Jack: Well normally I would, but today it’s fucking hot. I’ve got a show to play so I don’t want to be walking around, I would rather be comfortable. If it was a club show I’d be hanging around. I don’t worry about terrorism, and that kind of shit. I don’t go to bars, I don’t invite that kind of shit – you know I don’t drink; there is no point. Last night the guys went out and I went back to the hotel room, I had a lovely 5 hours to myself.
AFL: When you came out with the song “Fuck New York” there were rumors that you had an altercation with Harley Flanagan. Any truth to the matter?
Jack: No. I hadn’t talked to Harley in years. Harley and I – Harley’s alright, he gets it he gets that whole sort of back and forth New York – Boston thing. He’s one of the few people who never took it all that seriously. He takes some things too seriously, but he gets that kind of beef. It’s kind of good; it’s a rivalry we’ve always had between Boston and New York. I mean that is really all that song was really. People do take some things too seriously and got bent out of shape about it; I get it maybe I went a little bit too far. But that’s what Punk-Rock is – you cross the line occasionally. I like stirring the pot. Sometimes it gets me into trouble but, ok.
AFL: The German hardcore band WOLF DOWN recently underwent an outing, which led to the band calling it quits. Some band members were accused of rape and sexual assault. Do you see a sexism problem within the punk and hardcore scene?
Jack: Depends on the person and depends on the band – if you’re sexist of course. There may be scenes or places in general, it happens. I grew up around women and I never would. I have two daughters and I hope, I never let that kind of stuff happen ever! Sure you know everyone jokes here and there. If you can’t take a joke then, sorry. There is no room for sexual assault or anything like that. As far as welcoming women into the scene, absolutely, join bands and get things going. One of the best bands now in Boston is with girls. It is called FIREWALKTER, a good band, a great band! Sure there is sexism. Its people, people ruin everything. There is racism, and all kinds of ism’s because people are people. Everyone wants to be or say we are different or we are united, you should be punk-rock. No, it’s just like any other group with different people. Even within subcultures, you have the same kind of people. You could be punk rock, and still be a dick head, just as much as a bro or a sports dude.

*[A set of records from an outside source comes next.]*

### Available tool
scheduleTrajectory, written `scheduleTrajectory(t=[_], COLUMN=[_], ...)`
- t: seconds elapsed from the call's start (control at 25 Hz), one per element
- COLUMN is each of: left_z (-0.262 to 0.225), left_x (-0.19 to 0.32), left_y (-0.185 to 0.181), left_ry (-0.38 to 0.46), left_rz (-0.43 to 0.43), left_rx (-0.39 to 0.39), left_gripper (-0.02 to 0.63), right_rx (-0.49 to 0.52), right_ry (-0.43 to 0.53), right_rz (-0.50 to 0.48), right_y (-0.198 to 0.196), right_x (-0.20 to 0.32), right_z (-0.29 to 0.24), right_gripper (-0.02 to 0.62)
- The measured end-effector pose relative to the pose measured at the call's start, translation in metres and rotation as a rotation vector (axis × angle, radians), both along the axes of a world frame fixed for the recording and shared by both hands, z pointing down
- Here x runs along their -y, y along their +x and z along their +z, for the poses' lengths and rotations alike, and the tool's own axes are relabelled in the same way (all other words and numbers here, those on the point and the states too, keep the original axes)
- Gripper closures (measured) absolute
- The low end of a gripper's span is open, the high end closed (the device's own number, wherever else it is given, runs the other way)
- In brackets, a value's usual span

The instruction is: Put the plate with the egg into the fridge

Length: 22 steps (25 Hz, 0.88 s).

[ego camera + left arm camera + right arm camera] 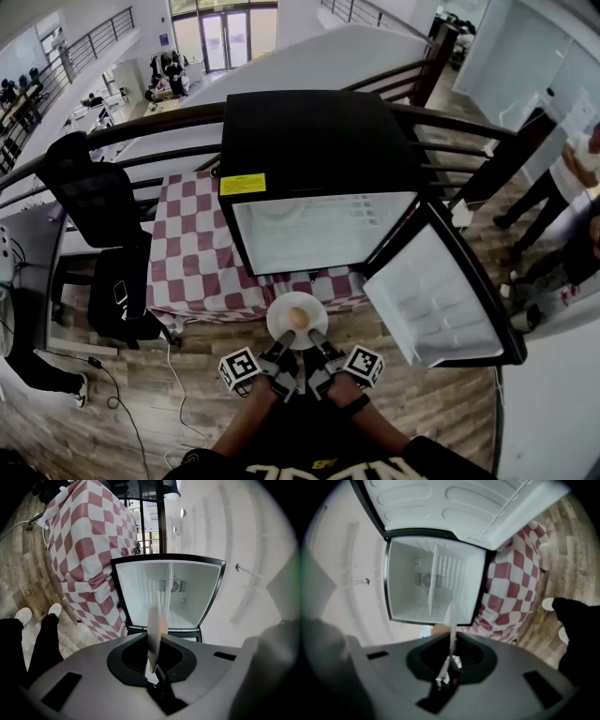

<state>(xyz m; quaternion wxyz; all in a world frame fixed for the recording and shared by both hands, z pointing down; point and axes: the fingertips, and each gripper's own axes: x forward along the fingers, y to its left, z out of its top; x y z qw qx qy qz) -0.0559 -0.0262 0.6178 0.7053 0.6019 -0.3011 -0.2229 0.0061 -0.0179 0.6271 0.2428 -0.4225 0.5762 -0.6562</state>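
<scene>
The left gripper (281, 349) and the right gripper (317, 347) sit side by side, each with its jaws pinched almost together on the near rim of one plate (280, 312); the plate is white and round, and shows as a thin edge between each pair of jaws; one brown egg (297, 319) rests at its middle; just beyond stands one black fridge (319, 141), white inside, on a red-and-white checked cloth (192, 244); its door (441, 300) hangs wide open to the right.

Open fridge (319, 141) ahead, door (441, 300) swung right, shelf (432, 578) apparently dividing interior
</scene>
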Motion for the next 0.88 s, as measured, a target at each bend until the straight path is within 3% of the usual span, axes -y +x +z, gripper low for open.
scheduleTrajectory(t=[0.2,0.36,0.48,0.64,0.88], left_z=[0.007,0.021,0.039,0.055,0.080], left_x=[0.035,0.056,0.064,0.077,0.088], left_y=[0.001,0.008,0.015,0.015,0.013], left_ry=[0.088,0.112,0.095,0.047,-0.032], left_rz=[0.022,0.041,0.054,0.040,0.032], left_rx=[0.097,0.140,0.157,0.116,0.174], left_gripper=[0.571,0.569,0.569,0.571,0.568], right_rx=[-0.027,-0.072,-0.156,-0.140,-0.183], right_ry=[0.027,0.050,0.070,0.040,-0.004], right_rz=[-0.058,-0.089,-0.139,-0.164,-0.226], right_y=[-0.002,0.004,0.011,0.011,0.009], right_x=[0.037,0.058,0.071,0.083,0.098], right_z=[0.011,0.022,0.034,0.050,0.071], right_gripper=[0.560,0.560,0.560,0.558,0.558])
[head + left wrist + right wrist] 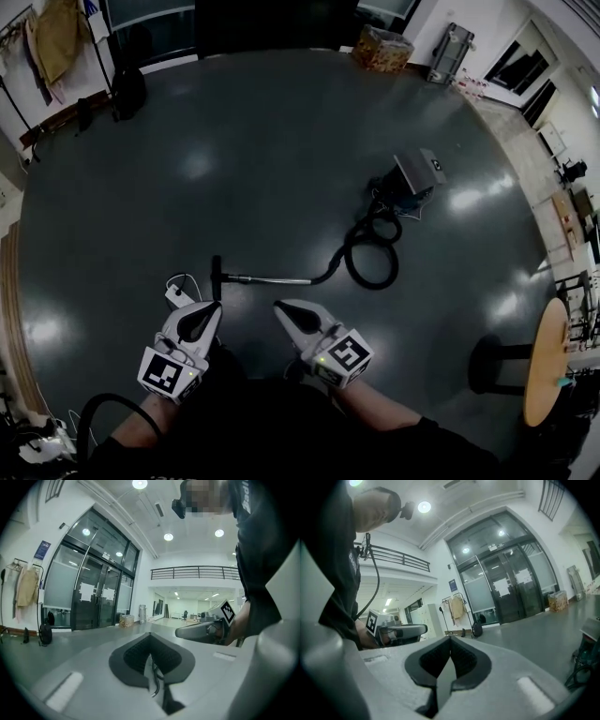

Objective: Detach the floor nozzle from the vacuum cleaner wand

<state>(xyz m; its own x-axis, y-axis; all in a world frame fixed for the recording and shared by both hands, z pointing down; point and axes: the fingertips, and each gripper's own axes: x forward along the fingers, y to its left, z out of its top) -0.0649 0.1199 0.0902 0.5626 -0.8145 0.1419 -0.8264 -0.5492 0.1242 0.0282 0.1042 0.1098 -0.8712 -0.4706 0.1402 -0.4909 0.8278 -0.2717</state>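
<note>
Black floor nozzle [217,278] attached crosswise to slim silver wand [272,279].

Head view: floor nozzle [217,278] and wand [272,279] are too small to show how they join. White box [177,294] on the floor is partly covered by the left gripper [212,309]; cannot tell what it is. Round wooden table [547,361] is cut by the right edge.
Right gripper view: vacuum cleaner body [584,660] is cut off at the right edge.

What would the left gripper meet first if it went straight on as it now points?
Probably nothing nearby: the left gripper aims over open floor towards the glass doors, though depth is unclear.
</note>
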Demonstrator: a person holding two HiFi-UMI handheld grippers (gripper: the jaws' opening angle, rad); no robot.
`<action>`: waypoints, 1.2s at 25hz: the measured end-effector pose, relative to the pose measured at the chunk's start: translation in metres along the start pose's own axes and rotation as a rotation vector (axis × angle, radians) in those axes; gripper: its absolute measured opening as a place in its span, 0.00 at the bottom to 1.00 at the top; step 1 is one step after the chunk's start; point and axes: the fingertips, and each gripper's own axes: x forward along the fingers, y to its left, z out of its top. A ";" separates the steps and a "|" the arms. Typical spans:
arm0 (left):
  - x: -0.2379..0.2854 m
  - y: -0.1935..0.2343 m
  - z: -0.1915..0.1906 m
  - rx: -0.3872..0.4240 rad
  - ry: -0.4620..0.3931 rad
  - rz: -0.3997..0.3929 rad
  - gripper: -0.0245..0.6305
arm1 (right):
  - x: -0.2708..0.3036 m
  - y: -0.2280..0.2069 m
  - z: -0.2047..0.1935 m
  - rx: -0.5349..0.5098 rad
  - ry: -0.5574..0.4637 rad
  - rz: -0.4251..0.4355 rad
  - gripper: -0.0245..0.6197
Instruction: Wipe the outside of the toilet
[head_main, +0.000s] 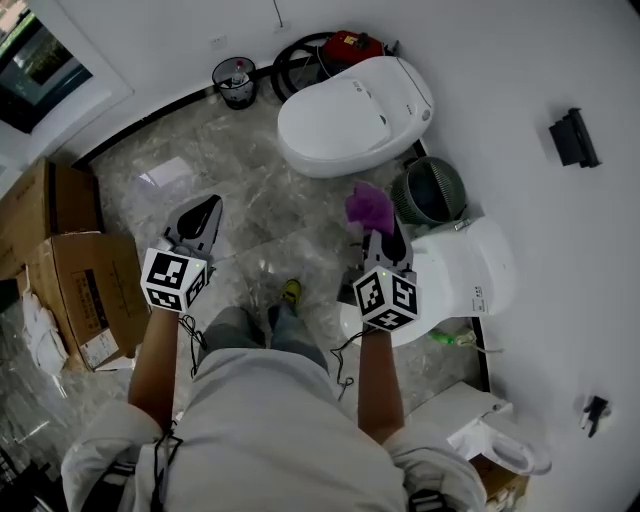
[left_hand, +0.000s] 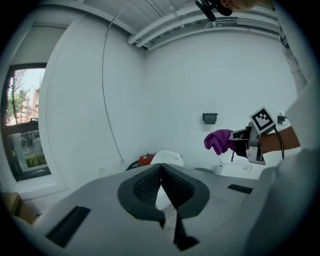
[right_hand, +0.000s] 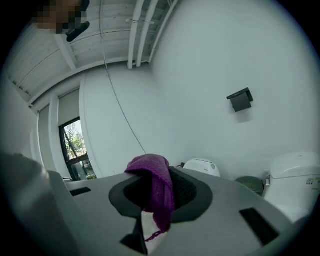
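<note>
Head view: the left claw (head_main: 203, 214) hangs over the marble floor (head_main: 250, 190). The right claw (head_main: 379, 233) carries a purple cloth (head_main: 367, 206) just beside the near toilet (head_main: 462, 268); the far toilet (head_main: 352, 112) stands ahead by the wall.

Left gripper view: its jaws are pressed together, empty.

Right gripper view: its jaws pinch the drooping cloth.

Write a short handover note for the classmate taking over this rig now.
Left tongs: shut, empty, over the floor.
Right tongs: shut on the purple cloth, raised.
Near toilet is beside the cloth; far toilet stands ahead by the wall.
Done: cloth gripped.
Left: all wiping, it seems; the cloth touches neither toilet.
</note>
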 end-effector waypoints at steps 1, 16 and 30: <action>0.006 0.005 -0.003 -0.002 0.008 -0.002 0.06 | 0.007 -0.003 0.000 0.004 0.001 -0.009 0.18; 0.111 0.110 -0.029 -0.004 0.040 -0.118 0.06 | 0.114 0.034 -0.028 0.022 -0.013 -0.090 0.18; 0.208 0.159 -0.072 -0.010 0.045 -0.178 0.06 | 0.198 0.027 -0.091 0.039 0.012 -0.147 0.18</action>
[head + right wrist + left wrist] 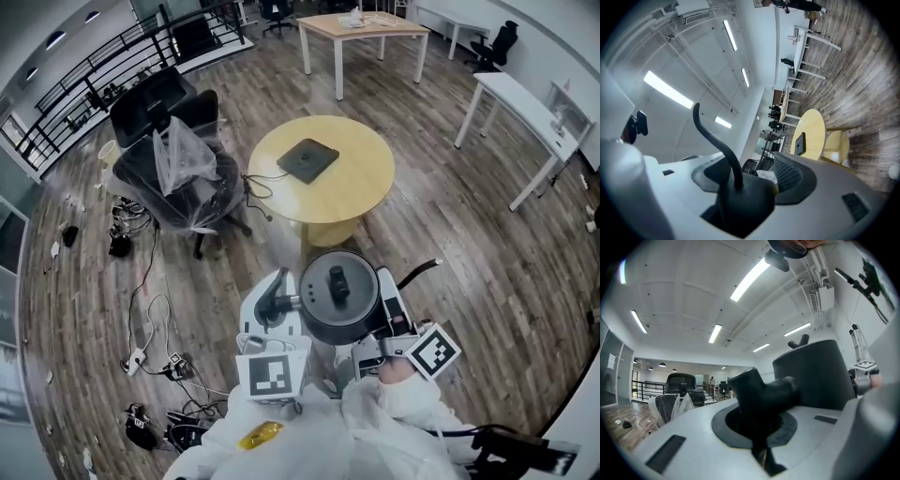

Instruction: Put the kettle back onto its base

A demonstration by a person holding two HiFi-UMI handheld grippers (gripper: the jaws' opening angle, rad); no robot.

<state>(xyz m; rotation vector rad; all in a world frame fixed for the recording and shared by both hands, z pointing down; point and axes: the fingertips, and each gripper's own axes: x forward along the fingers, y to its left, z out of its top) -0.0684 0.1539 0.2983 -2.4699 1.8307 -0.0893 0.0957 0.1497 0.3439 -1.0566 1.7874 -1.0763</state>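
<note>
The dark grey kettle with its knobbed lid hangs close in front of me, carried between both grippers above the wooden floor. My left gripper is shut on a stubby black part sticking out of the kettle's left side. My right gripper is shut on a black part on the kettle's right side, from which a thin curved black arm rises. The flat black base lies on the round yellow table ahead, and also shows in the right gripper view as the base.
An office chair wrapped in plastic stands left of the round table. Cables and a power strip lie on the floor at the left. White desks stand at the right and a wooden table at the back.
</note>
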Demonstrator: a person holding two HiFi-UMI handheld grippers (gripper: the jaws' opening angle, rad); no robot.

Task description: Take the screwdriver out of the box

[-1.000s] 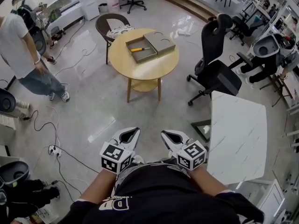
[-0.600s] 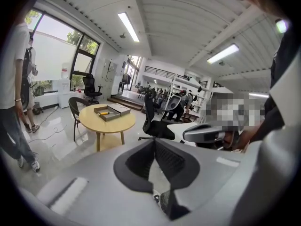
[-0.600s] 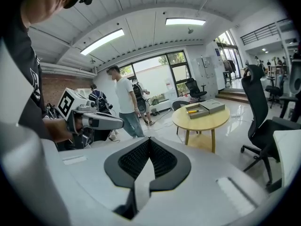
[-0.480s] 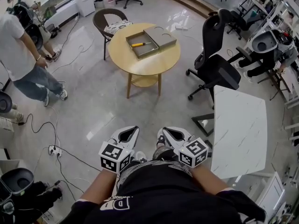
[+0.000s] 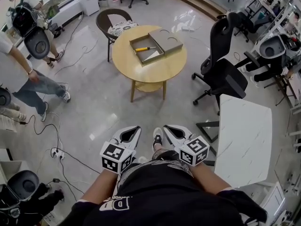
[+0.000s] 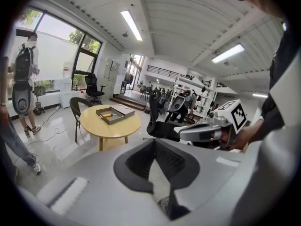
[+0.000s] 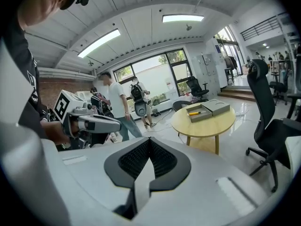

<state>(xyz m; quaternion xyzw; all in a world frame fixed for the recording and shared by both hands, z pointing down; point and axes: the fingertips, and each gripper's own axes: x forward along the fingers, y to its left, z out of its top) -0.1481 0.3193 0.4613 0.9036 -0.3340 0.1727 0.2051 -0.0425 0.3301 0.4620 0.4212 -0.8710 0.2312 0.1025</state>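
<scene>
At the far left of the head view a person (image 5: 16, 72) in a white shirt and jeans is seen standing on the grey floor (image 5: 94, 107). Cables (image 5: 47, 126) are strewn below, run to a power strip (image 5: 55, 152). A brown chair (image 5: 110, 20) is placed just beside the round table (image 5: 155, 74), at its upper left.

On that table an open box (image 5: 148, 55) is set. The screwdriver (image 5: 142, 48) is laid inside it, in its far half, with the yellow handle to the left. The lid (image 5: 165, 39) is laid flat against the box's right side.

Lower down, both grippers are held side by side, pointed toward the round table and kept well apart from it. The left gripper (image 5: 132, 132) is clenched: in its own view the ribbed pads (image 6: 169, 159) are seen pressed together with nothing between them. The right gripper (image 5: 171, 131) is likewise clenched on nothing, its pads met along one line in its own view. The screwdriver is touched by neither.

Further right a black office chair (image 5: 223, 72) is stood near the round table. Below it a white table (image 5: 244, 140) is seen, just right of the right gripper.
</scene>
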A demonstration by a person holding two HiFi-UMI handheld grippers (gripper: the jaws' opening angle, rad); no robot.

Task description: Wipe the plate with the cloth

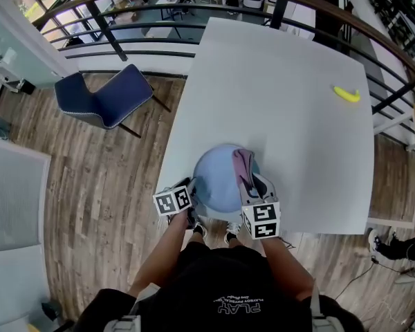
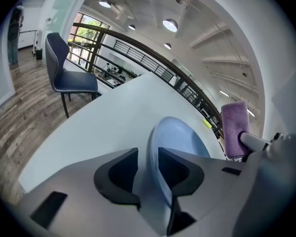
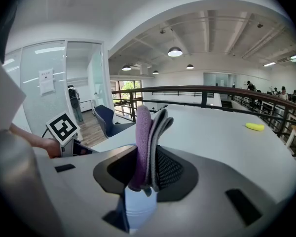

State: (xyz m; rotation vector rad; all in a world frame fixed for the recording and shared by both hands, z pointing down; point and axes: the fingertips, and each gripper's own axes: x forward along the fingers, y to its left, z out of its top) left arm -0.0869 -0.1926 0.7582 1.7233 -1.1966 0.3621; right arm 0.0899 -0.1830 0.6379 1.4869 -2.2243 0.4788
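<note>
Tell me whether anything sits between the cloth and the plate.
Nothing visible does. The cloth, pinched in the right gripper, hangs directly over the plate. The left gripper, fingers open, only straddles the plate's left rim.

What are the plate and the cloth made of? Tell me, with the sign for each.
The plate looks like glazed ceramic or hard plastic: pale blue, smooth, faint sheen, thin rigid rim. The cloth seems microfibre or a like textile: purple and grey layers, matte, fuzzy, folded limp.
</note>
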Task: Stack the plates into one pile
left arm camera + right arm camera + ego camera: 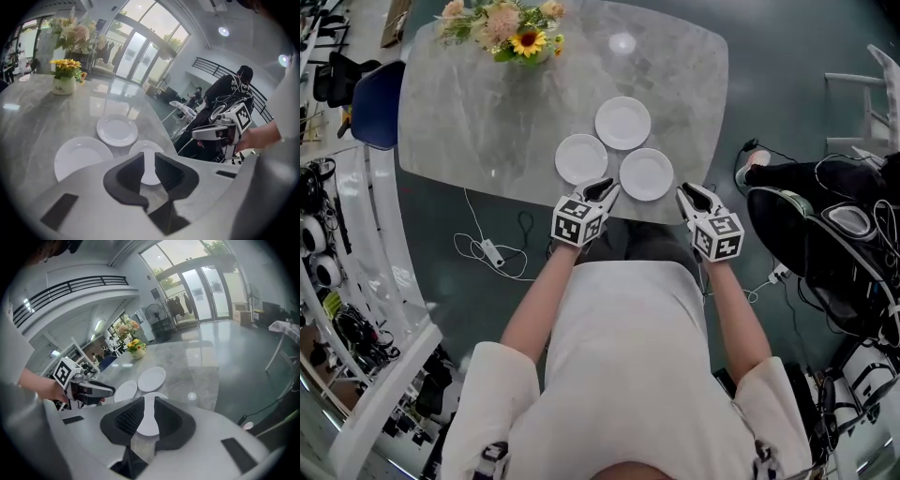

In my experience it doesn’t matter what subculture you belong to. When people are involved, they are going to fuck it up, every time.
AFL: What things from the past would you like to have back in the scene today?
Jack: The bands (gently laughs).
AFL: Which bands and why?
Jack: MINOR THREAT and a lot of the earlier bands, GOVERNMENT ISSUE. JERRY’S KIDS and FU’S still play, so I would say bring some of them back, sure.
AFL: Where can fans best follow the band?
Jack: We have a website, but I would say Facebook. Everything is Facebook these days.
AFL: Thanks for the interview. Is there anything you would like to add?
Jack: No – wait, come see us and enjoy the show.